ASSIGNMENT: None of the pictures should be copied, though every line of the listing must be printed exactly.

DATA SEGMENT:
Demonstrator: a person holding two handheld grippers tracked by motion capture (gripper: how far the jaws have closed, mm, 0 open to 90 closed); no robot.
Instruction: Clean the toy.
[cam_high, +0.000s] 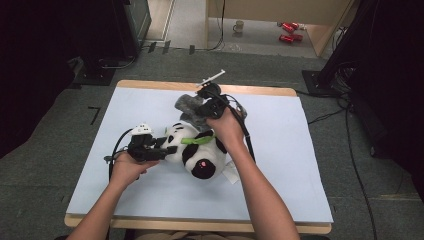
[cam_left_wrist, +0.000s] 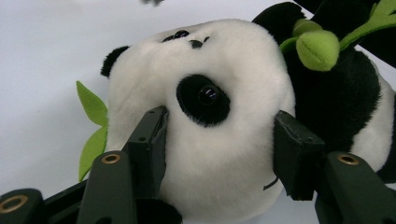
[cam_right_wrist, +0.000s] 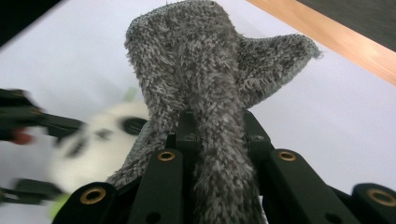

ANSWER BELOW:
Demonstrator: a person holding two handheld grippers tracked by motion capture (gripper: how far the jaws have closed, mm, 0 open to 90 closed); no robot.
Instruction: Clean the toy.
[cam_high, +0.000s] 
[cam_left_wrist, +0.000s] 
[cam_right_wrist, +0.000s] 

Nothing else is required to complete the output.